Your goal:
Restate the whole listing word for word, missing no line.

Dataset extract:
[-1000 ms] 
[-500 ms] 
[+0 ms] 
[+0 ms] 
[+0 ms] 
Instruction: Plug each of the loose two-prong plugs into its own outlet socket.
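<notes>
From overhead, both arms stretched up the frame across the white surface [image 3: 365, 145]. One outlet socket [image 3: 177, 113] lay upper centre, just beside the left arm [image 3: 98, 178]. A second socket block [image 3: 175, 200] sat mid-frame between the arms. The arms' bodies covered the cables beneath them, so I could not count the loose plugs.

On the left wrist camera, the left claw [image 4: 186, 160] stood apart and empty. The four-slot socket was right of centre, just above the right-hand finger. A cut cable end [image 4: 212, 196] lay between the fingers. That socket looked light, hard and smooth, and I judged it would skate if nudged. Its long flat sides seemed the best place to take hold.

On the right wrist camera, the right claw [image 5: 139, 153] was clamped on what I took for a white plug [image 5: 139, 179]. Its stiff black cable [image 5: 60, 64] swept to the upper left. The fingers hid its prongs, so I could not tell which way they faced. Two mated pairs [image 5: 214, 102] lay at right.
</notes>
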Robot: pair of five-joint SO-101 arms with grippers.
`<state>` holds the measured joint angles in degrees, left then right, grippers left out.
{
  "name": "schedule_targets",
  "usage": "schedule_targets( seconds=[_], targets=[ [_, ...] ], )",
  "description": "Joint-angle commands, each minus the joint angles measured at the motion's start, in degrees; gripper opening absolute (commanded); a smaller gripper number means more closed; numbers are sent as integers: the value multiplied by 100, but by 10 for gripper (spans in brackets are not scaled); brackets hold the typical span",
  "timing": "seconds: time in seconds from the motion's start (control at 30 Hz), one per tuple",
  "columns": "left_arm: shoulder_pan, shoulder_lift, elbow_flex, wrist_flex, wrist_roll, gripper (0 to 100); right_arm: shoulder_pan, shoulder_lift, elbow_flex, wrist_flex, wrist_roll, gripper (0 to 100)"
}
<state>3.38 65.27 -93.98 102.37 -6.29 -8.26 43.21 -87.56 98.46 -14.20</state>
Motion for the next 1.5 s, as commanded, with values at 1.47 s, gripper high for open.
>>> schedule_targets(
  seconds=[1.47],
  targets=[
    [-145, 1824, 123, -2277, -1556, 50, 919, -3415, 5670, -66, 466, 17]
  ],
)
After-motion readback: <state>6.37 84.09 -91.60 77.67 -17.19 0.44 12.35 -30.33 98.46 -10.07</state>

Response:
[-1000 ms] 
[-500 ms] 
[+0 ms] 
[+0 ms] 
[+0 ms] 
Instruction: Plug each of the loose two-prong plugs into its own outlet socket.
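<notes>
From overhead, both arms stretched up the frame across the white surface [image 3: 365, 145]. One outlet socket [image 3: 177, 113] lay upper centre, just beside the left arm [image 3: 98, 178]. A second socket block [image 3: 175, 200] sat mid-frame between the arms. The arms' bodies covered the cables beneath them, so I could not count the loose plugs.

On the left wrist camera, the left claw [image 4: 186, 160] stood apart and empty. The four-slot socket was right of centre, just above the right-hand finger. A cut cable end [image 4: 212, 196] lay between the fingers. That socket looked light, hard and smooth, and I judged it would skate if nudged. Its long flat sides seemed the best place to take hold.

On the right wrist camera, the right claw [image 5: 139, 153] was clamped on what I took for a white plug [image 5: 139, 179]. Its stiff black cable [image 5: 60, 64] swept to the upper left. The fingers hid its prongs, so I could not tell which way they faced. Two mated pairs [image 5: 214, 102] lay at right.
</notes>
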Robot: pair of five-joint SO-101 arms with grippers.
`<state>` holds the measured joint angles in degrees, left then right, grippers left out.
{
  "name": "schedule_targets",
  "usage": "schedule_targets( seconds=[_], targets=[ [_, ...] ], )",
  "description": "Joint-angle commands, each minus the joint angles measured at the motion's start, in degrees; gripper opening absolute (commanded); a smaller gripper number means more closed; numbers are sent as integers: the value multiplied by 100, but by 10 for gripper (spans in brackets are not scaled); brackets hold the typical span",
  "timing": "seconds: time in seconds from the motion's start (control at 30 Hz), one per tuple",
  "columns": "left_arm: shoulder_pan, shoulder_lift, elbow_flex, wrist_flex, wrist_roll, gripper (0 to 100); right_arm: shoulder_pan, shoulder_lift, elbow_flex, wrist_flex, wrist_roll, gripper (0 to 100)"
}
<state>3.38 65.27 -93.98 102.37 -6.29 -8.26 43.21 -87.56 98.46 -14.20</state>
Motion for the next 1.5 s, as commanded, with values at 1.47 s, gripper high for open.
>>> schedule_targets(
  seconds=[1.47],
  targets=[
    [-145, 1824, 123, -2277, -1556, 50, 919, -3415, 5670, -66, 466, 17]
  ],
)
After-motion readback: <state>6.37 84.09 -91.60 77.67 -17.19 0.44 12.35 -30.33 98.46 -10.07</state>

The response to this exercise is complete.